Re: [PATCH] nvme-tcp: Check if request has started before processing it

From: Keith Busch <kbusch@kernel.org>
To: Hannes Reinecke <hare@suse.de>
Cc: Daniel Wagner <dwagner@suse.de>, Sagi Grimberg <sagi@grimberg.me>,
	Jens Axboe <axboe@fb.com>, Christoph Hellwig <hch@lst.de>,
	linux-nvme@lists.infradead.org, linux-kernel@vger.kernel.org
Subject: Re: [PATCH] nvme-tcp: Check if request has started before processing it
Date: Wed, 3 Mar 2021 03:45:29 +0900	[thread overview]
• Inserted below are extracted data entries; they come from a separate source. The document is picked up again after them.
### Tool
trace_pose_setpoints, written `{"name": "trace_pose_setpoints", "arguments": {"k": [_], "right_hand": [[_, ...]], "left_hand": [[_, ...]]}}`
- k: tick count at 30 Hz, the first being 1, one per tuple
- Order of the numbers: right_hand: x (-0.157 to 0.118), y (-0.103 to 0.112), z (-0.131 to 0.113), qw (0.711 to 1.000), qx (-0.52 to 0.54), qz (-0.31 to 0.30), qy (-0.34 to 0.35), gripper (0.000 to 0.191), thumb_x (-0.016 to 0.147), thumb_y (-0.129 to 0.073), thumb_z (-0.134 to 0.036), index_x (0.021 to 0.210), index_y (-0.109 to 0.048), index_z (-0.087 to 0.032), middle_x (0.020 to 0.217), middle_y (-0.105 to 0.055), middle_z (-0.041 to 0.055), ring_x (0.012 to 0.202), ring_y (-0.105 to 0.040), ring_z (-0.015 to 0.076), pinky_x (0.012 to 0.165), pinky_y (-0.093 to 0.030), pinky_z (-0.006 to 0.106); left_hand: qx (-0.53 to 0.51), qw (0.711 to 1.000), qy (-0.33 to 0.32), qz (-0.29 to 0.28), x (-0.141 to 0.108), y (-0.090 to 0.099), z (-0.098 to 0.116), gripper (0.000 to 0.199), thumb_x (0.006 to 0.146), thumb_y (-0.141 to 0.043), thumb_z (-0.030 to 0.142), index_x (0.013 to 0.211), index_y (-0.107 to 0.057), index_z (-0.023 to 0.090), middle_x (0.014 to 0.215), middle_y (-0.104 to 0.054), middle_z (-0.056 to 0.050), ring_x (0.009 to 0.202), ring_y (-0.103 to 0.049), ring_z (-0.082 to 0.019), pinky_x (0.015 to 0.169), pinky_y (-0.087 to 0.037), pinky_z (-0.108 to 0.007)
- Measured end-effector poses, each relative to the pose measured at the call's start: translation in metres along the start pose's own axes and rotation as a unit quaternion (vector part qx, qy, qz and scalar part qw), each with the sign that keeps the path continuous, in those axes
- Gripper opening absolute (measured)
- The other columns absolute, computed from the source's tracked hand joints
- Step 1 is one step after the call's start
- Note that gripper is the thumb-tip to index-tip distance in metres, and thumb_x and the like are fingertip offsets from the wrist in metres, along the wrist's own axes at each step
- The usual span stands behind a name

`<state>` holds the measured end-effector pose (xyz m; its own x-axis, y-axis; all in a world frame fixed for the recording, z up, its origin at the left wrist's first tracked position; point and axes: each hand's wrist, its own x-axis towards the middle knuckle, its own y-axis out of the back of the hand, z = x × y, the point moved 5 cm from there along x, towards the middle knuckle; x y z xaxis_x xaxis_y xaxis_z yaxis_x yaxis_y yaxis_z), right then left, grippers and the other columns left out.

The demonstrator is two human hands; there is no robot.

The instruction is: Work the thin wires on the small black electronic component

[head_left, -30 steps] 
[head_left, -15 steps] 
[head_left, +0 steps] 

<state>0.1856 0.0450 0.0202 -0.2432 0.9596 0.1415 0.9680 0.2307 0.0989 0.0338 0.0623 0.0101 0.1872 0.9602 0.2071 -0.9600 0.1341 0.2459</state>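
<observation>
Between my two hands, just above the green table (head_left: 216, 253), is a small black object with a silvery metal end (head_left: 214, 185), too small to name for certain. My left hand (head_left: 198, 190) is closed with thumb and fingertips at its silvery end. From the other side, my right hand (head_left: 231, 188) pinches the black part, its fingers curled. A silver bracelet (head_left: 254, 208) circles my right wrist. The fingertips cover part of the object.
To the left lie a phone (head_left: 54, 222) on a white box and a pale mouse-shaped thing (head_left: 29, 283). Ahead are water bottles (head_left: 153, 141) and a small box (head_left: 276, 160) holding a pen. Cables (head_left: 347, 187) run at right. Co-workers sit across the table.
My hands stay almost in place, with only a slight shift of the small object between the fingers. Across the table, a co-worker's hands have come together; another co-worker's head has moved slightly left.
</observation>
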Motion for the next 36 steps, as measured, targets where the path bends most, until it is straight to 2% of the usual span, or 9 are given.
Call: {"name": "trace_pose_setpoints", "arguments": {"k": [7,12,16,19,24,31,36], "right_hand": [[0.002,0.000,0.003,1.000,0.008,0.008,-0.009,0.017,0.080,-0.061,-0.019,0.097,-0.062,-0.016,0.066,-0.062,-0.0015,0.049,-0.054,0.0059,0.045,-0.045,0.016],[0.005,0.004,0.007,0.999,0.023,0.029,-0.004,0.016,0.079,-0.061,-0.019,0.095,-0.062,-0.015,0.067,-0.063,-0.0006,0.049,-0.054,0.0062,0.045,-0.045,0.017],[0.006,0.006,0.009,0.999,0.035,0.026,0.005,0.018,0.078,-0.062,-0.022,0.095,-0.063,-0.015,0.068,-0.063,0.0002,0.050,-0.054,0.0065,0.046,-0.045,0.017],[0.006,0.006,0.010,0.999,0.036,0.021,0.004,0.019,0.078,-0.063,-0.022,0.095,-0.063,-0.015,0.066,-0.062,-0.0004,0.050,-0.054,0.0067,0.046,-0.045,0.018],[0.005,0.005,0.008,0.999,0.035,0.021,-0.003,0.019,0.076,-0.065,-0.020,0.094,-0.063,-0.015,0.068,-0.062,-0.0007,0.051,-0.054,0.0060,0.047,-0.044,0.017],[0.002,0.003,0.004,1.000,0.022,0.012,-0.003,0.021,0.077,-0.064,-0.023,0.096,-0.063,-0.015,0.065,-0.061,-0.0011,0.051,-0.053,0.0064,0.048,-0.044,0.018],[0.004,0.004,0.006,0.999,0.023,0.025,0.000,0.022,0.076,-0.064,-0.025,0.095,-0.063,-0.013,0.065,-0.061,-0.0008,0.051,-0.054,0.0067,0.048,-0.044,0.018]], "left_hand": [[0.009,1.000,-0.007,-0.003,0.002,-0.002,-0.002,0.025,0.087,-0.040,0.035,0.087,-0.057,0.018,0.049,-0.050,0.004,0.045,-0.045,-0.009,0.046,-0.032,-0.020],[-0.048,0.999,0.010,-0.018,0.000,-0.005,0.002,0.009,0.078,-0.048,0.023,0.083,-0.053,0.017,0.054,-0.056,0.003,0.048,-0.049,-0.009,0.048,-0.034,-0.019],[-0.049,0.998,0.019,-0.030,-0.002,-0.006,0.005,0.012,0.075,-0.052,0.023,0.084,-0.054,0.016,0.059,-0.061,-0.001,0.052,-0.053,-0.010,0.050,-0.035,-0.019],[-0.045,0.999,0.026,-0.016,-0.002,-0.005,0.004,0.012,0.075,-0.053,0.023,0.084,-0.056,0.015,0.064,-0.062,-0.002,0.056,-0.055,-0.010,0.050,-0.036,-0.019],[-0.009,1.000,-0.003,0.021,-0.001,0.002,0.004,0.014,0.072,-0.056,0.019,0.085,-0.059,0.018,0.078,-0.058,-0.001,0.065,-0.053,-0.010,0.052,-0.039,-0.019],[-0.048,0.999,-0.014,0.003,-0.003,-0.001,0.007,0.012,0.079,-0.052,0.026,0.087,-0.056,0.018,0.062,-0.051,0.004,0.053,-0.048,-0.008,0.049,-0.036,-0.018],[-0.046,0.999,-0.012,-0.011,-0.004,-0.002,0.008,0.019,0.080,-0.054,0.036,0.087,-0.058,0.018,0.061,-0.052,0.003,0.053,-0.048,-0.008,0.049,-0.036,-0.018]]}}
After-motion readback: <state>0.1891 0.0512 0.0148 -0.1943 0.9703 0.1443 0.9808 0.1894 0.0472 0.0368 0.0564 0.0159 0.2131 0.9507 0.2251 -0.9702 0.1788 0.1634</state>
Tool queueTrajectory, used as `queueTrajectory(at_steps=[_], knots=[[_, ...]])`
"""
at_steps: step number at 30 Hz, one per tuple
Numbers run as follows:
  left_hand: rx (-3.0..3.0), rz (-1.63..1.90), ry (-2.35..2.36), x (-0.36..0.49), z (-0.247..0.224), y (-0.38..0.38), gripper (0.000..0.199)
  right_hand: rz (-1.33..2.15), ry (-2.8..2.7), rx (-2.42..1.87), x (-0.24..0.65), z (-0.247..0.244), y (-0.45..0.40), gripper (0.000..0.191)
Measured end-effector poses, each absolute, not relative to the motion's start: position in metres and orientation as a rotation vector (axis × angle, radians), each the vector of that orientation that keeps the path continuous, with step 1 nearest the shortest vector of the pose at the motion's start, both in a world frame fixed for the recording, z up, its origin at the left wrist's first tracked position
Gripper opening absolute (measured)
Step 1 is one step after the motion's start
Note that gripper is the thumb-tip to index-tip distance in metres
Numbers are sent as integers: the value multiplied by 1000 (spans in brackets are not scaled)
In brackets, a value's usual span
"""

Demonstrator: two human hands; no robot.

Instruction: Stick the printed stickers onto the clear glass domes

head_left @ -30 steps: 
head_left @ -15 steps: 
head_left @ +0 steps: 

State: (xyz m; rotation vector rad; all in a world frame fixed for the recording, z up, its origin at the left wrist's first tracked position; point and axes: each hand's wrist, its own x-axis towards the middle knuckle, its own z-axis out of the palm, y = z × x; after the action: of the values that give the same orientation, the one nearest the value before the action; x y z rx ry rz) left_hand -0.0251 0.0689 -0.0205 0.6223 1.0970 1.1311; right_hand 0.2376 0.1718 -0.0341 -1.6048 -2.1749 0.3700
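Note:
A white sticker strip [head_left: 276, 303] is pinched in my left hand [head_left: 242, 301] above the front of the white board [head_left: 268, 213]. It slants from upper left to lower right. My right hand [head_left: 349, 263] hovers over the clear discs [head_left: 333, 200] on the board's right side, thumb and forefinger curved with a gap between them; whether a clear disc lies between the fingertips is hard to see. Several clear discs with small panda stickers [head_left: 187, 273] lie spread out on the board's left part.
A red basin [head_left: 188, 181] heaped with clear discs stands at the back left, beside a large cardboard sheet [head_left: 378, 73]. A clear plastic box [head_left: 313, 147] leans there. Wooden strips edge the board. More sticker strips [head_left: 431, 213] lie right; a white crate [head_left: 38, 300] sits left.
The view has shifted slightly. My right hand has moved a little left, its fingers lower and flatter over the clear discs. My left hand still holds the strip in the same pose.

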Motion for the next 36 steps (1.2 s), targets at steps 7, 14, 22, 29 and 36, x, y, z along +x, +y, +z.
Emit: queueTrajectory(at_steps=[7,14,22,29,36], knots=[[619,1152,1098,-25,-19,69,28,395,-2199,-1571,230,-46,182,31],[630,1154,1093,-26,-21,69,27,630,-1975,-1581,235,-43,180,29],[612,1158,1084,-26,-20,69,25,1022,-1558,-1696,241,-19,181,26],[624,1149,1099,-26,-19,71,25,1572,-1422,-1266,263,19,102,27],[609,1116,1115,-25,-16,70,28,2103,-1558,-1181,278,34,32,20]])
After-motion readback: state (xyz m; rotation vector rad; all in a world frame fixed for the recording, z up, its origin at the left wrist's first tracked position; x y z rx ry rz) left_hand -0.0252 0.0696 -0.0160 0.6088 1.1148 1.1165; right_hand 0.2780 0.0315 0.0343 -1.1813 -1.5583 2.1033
Message-ID: <20210302184529.GB22346@redsun51.ssa.fujisawa.hgst.com> (raw)
In-Reply-To: <8eb26510-03e1-7923-0f47-2a8d3d539963@suse.de>

On Tue, Mar 02, 2021 at 08:18:40AM +0100, Hannes Reinecke wrote:
> On 3/1/21 9:59 PM, Keith Busch wrote:
> > On Mon, Mar 01, 2021 at 05:53:25PM +0100, Hannes Reinecke wrote:
> >> On 3/1/21 5:05 PM, Keith Busch wrote:
> >>> On Mon, Mar 01, 2021 at 02:55:30PM +0100, Hannes Reinecke wrote:
> >>>> On 3/1/21 2:26 PM, Daniel Wagner wrote:
> >>>>> On Sat, Feb 27, 2021 at 02:19:01AM +0900, Keith Busch wrote:
> >>>>>> Crashing is bad, silent data corruption is worse. Is there truly no
> >>>>>> defense against that? If not, why should anyone rely on this?
> >>>>>
> >>>>> If we receive an response for which we don't have a started request, we
> >>>>> know that something is wrong. Couldn't we in just reset the connection
> >>>>> in this case? We don't have to pretend nothing has happened and
> >>>>> continuing normally. This would avoid a host crash and would not create
> >>>>> (more) data corruption. Or I am just too naive?
> >>>>>
> >>>> This is actually a sensible solution.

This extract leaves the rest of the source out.